What to work on
Nothing but the lines from the one containing "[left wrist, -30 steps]" through the one containing "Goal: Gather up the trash", both included, should be given again, each exactly as written below.

Data provided
◆ ◆ ◆ ◆ ◆

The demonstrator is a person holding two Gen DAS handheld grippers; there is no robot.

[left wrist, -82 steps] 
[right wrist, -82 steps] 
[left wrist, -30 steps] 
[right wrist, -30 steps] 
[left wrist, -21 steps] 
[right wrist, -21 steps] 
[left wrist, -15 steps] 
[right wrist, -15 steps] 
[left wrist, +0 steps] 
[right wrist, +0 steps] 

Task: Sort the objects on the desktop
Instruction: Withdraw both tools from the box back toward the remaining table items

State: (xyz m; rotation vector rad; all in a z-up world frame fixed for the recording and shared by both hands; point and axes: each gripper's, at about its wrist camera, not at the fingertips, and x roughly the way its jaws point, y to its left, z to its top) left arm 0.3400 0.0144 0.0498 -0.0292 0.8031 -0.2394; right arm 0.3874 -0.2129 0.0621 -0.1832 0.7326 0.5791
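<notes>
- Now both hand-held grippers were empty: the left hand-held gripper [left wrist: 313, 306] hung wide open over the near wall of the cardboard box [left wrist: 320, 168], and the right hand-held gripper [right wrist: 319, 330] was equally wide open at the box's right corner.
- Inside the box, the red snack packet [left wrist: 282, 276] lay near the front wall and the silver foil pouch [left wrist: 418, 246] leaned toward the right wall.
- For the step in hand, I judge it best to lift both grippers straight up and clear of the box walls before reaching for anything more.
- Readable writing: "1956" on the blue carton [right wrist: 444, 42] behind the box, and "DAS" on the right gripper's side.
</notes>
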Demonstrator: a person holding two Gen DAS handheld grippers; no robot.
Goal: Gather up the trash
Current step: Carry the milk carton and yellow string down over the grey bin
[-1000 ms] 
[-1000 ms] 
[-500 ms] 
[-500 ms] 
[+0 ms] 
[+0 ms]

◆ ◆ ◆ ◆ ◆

Finished exercise
[left wrist, -30 steps] 
[right wrist, -30 steps] 
[left wrist, -21 steps] 
[right wrist, -21 steps] 
[left wrist, -15 steps] 
[right wrist, -15 steps] 
[left wrist, +0 steps] 
[right wrist, +0 steps] 

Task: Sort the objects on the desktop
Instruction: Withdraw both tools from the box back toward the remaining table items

State: (xyz m; rotation vector rad; all in a z-up world frame fixed for the recording and shared by both hands; point and axes: each gripper's, at about its wrist camera, not at the fingertips, and x roughly the way its jaws point, y to its left, z to its top) left arm 0.3400 0.0144 0.0498 -0.0292 0.8031 -0.2394; right arm 0.3874 -0.2129 0.0621 -0.1832 0.7326 0.5791
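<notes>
- Now both hand-held grippers were empty: the left hand-held gripper [left wrist: 313, 306] hung wide open over the near wall of the cardboard box [left wrist: 320, 168], and the right hand-held gripper [right wrist: 319, 330] was equally wide open at the box's right corner.
- Inside the box, the red snack packet [left wrist: 282, 276] lay near the front wall and the silver foil pouch [left wrist: 418, 246] leaned toward the right wall.
- For the step in hand, I judge it best to lift both grippers straight up and clear of the box walls before reaching for anything more.
- Readable writing: "1956" on the blue carton [right wrist: 444, 42] behind the box, and "DAS" on the right gripper's side.
</notes>
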Demonstrator: a person holding two Gen DAS handheld grippers; no robot.
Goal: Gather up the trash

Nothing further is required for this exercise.